_How to complete this task:_ Copy every line of the listing that holds the string "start".

_Collected data:_
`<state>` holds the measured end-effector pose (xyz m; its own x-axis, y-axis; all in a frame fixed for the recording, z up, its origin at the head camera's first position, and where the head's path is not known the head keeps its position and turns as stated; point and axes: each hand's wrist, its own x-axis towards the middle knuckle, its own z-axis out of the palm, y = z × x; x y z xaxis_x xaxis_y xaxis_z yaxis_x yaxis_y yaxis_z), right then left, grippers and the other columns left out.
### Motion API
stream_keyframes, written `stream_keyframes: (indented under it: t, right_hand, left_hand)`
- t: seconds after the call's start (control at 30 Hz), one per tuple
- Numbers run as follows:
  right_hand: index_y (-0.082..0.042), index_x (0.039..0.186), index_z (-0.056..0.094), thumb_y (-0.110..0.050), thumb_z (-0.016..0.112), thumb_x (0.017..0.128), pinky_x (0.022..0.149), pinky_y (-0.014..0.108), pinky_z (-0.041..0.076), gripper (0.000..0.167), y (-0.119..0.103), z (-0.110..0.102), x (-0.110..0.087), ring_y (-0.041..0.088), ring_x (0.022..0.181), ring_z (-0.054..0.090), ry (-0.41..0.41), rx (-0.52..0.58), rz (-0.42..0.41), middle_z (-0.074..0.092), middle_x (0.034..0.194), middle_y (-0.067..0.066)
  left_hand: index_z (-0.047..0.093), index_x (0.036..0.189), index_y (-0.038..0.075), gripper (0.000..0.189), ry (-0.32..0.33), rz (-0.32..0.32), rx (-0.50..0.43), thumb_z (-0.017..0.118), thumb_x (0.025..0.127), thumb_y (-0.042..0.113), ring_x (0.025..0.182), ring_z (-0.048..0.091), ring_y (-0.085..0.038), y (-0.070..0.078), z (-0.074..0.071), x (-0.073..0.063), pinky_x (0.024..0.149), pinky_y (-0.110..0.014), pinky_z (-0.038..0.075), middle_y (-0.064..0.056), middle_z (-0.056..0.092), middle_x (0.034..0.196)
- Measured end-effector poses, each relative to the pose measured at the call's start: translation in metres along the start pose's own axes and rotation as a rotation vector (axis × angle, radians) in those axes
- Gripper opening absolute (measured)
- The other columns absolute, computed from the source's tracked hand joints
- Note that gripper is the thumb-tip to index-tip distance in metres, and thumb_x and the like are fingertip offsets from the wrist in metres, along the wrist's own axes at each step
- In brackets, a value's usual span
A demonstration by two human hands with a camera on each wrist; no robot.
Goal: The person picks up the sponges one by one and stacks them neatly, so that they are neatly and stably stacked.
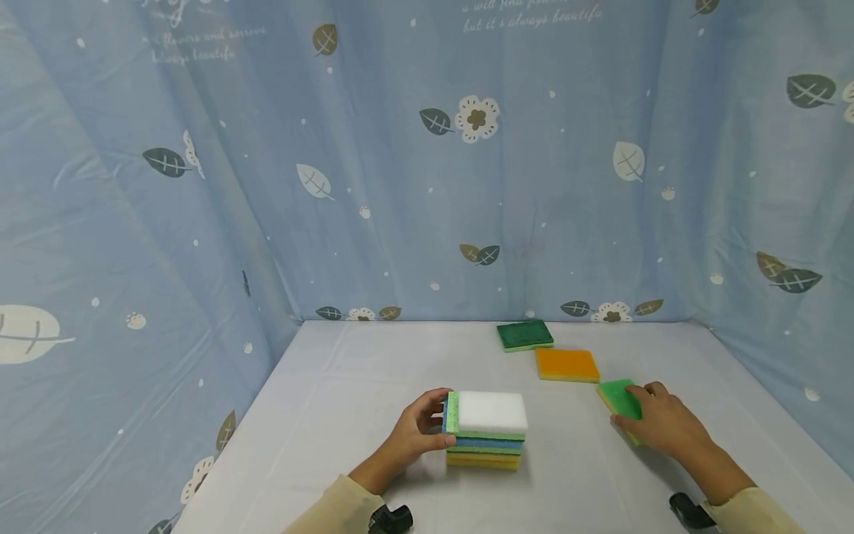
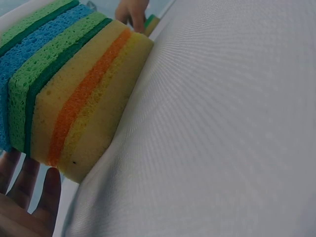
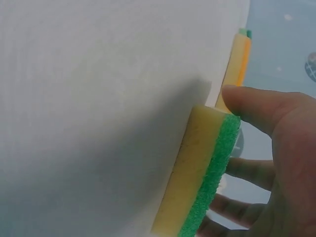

_Solution for this exercise:_
- t: seconds after the call's start (control at 30 Hz), one per tuple
- Measured end-effector poses, each relative to the pose measured at the call's start: translation in metres along the start pose's own axes and rotation as a rotation vector (axis × angle, radians) in those axes

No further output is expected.